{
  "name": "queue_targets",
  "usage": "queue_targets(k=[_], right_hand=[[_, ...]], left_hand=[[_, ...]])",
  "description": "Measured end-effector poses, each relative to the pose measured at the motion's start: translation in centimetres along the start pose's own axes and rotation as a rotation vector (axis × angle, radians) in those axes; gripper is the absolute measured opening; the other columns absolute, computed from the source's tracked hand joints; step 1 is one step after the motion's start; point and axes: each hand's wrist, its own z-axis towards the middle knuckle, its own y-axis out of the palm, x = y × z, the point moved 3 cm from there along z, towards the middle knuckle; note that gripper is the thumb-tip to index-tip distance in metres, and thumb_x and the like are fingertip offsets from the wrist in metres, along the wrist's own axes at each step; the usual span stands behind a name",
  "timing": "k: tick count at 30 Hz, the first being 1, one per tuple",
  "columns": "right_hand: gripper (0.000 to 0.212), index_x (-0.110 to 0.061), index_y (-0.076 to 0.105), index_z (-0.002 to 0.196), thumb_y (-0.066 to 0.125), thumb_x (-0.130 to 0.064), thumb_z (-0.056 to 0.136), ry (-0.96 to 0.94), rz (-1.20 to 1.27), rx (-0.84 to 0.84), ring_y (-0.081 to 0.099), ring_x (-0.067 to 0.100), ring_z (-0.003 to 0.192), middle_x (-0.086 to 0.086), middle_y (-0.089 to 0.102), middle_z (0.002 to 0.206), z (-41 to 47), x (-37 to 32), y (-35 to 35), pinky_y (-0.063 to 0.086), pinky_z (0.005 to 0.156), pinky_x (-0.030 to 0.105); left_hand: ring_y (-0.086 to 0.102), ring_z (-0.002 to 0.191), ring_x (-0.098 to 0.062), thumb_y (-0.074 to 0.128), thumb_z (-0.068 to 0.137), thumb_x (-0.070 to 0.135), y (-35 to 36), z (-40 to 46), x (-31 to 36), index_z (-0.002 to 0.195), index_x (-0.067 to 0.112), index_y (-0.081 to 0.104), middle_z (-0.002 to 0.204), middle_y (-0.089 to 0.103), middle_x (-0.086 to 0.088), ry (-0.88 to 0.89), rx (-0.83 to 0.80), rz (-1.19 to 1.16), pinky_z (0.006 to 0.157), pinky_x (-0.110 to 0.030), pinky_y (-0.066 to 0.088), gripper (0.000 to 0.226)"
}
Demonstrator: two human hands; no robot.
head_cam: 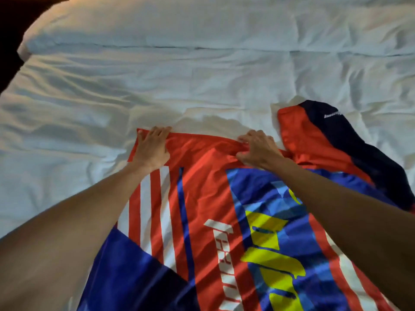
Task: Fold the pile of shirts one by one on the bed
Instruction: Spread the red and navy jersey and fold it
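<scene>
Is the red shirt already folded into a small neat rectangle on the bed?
No. The red shirt lies spread out on the bed, with the left hand and right hand at its far edge.

All I've got on my feed is a bed with rumpled white bedding. Plump white pillows run along the far edge, a dark corner sits top left, and the light's warm.
</scene>
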Motion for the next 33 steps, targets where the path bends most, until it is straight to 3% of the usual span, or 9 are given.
queue_targets(k=[3, 6, 10, 15, 21, 24, 26, 30, 33], right_hand=[[0.060, -0.025, 0.069, 0.116, 0.056, -0.053, 0.065, 0.010, 0.054, -0.084, 0.059, 0.031, 0.114, 0.007, 0.066, 0.121, 1.9, -0.1, -1.1, 0.045, 0.096, 0.039], [0.030, -0.021, 0.075, 0.102, 0.059, -0.027, 0.078, -0.086, 0.224, 0.094, 0.064, 0.033, 0.101, 0.008, 0.070, 0.105, 3.2, -0.2, -1.4, 0.051, 0.088, 0.039], [0.053, -0.025, 0.062, 0.128, 0.062, -0.047, 0.079, -0.164, 0.213, 0.203, 0.052, 0.029, 0.120, 0.004, 0.058, 0.129, 1.9, 3.0, -0.7, 0.041, 0.098, 0.047], [0.061, -0.016, 0.042, 0.145, 0.057, -0.036, 0.089, 0.308, 0.117, 0.387, 0.030, 0.031, 0.142, 0.010, 0.036, 0.153, 0.7, 15.4, -4.1, 0.021, 0.113, 0.055], [0.072, -0.009, 0.051, 0.127, 0.063, -0.056, 0.074, 0.674, 0.136, 0.209, 0.049, 0.034, 0.125, 0.013, 0.056, 0.131, -0.1, 23.3, -7.9, 0.036, 0.104, 0.050], [0.038, -0.008, 0.063, 0.087, 0.068, -0.043, 0.072, 0.646, 0.244, 0.045, 0.062, 0.027, 0.083, 0.011, 0.067, 0.094, 0.6, 24.4, -9.5, 0.047, 0.065, 0.028], [0.031, -0.006, 0.068, 0.086, 0.073, -0.032, 0.072, 0.613, 0.292, -0.090, 0.059, 0.025, 0.075, 0.010, 0.065, 0.083, 1.0, 24.8, -10.4, 0.042, 0.056, 0.024], [0.019, -0.009, 0.069, 0.099, 0.060, -0.018, 0.084, 0.612, 0.417, 0.423, 0.061, 0.026, 0.091, 0.009, 0.065, 0.092, 1.3, 26.6, -11.6, 0.047, 0.071, 0.031], [0.050, -0.017, 0.047, 0.139, 0.060, -0.031, 0.093, 0.574, 0.258, 0.632, 0.046, 0.032, 0.127, 0.009, 0.051, 0.139, 0.4, 26.6, -10.0, 0.042, 0.098, 0.045]], left_hand=[[0.055, 0.117, -0.039, 0.058, 0.084, 0.009, -0.3, 1.2, -1.5, 0.126, 0.007, 0.062, 0.120, 0.061, -0.020, 0.021, -0.018, 0.071, 0.106, -0.057, 0.032, 0.043], [0.060, 0.098, -0.042, 0.050, 0.085, 0.017, -0.7, 2.3, -2.8, 0.103, 0.005, 0.070, 0.099, 0.066, -0.022, -0.056, 0.092, 0.096, 0.096, -0.056, 0.040, 0.030], [0.047, 0.124, -0.046, 0.059, 0.087, 0.012, 0.8, 1.1, 0.4, 0.121, 0.001, 0.061, 0.126, 0.056, -0.028, -0.272, 0.300, 0.048, 0.109, -0.068, 0.021, 0.036], [0.056, 0.120, -0.036, 0.053, 0.089, 0.010, 4.9, -3.3, 18.7, 0.119, 0.004, 0.066, 0.122, 0.063, -0.016, 0.285, 0.428, -0.350, 0.109, -0.059, 0.034, 0.033], [0.053, 0.125, -0.035, 0.050, 0.098, 0.021, 10.4, -5.1, 28.3, 0.125, 0.004, 0.065, 0.135, 0.059, -0.015, 0.340, 0.299, -0.384, 0.109, -0.052, 0.040, 0.036], [0.038, 0.142, -0.028, 0.043, 0.100, 0.030, 11.0, -5.3, 28.4, 0.139, 0.010, 0.056, 0.152, 0.046, -0.009, 0.357, 0.251, -0.269, 0.117, -0.053, 0.028, 0.046], [0.031, 0.147, -0.026, 0.040, 0.101, 0.034, 11.0, -5.3, 28.5, 0.145, 0.012, 0.050, 0.157, 0.038, -0.007, 0.360, 0.215, -0.211, 0.120, -0.055, 0.020, 0.050], [0.021, 0.151, -0.025, 0.037, 0.100, 0.041, 11.3, -5.4, 28.7, 0.153, 0.017, 0.036, 0.164, 0.023, -0.006, 0.341, 0.191, -0.121, 0.120, -0.061, 0.011, 0.059], [0.014, 0.153, -0.027, 0.038, 0.094, 0.052, 11.4, -5.5, 28.6, 0.156, 0.022, 0.027, 0.166, 0.015, -0.005, 0.347, 0.171, -0.054, 0.119, -0.062, 0.001, 0.070]])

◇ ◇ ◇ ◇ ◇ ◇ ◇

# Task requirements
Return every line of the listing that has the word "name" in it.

# Output for this exercise
  "name": "queue_targets",
  "description": "Measured end-effector poses, each relative to the pose measured at the motion's start: translation in centimetres along the start pose's own axes and rotation as a rotation vector (axis × angle, radians) in those axes; gripper is the absolute measured opening; the other columns absolute, computed from the source's tracked hand joints; step 1 is one step after the motion's start; point and axes: each hand's wrist, its own z-axis towards the middle knuckle, its own y-axis out of the palm, x = y × z, the point moved 3 cm from there along z, towards the middle knuckle; note that gripper is the thumb-tip to index-tip distance in metres, and thumb_x and the like are fingertip offsets from the wrist in metres, along the wrist's own axes at each step; the usual span stands behind a name",

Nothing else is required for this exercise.